**Task details:** Copy exactly and only the lines running from the one that contains "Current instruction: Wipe" to the final line of the data below, without the pictures.

**Supplied data:**
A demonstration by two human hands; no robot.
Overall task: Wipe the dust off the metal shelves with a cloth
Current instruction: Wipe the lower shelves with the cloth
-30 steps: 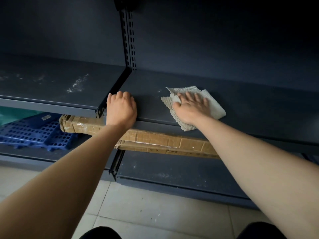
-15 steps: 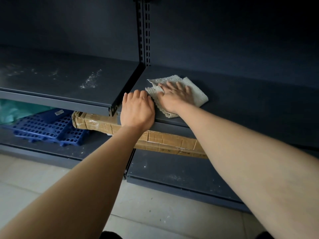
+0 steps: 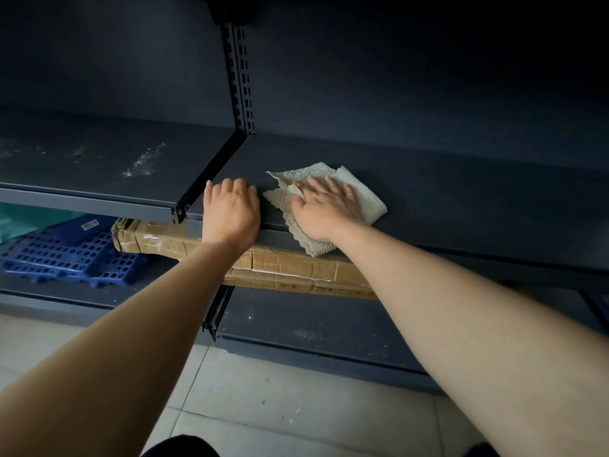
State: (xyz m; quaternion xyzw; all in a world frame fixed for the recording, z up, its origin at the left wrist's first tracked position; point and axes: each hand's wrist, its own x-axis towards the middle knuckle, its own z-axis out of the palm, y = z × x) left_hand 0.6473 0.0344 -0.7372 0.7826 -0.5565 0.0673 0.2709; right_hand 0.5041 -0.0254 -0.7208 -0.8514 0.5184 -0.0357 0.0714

**Worked solution:**
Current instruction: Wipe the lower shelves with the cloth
-30 steps: 
-15 steps: 
+0 steps: 
State: (xyz m; quaternion xyzw; all in a world frame fixed for the recording, z up, its origin at the left wrist's first tracked position; point and axes: each hand's wrist, its own x-axis towards the middle knuckle, its own z-axis out of the palm, y = z × x) left_hand 0.6473 0.0344 -0.7372 0.7826 -0.5565 0.0673 0.2709; right_hand 0.5041 -0.0254 -0.7208 -0.8514 0.5184 -0.0357 0.0714

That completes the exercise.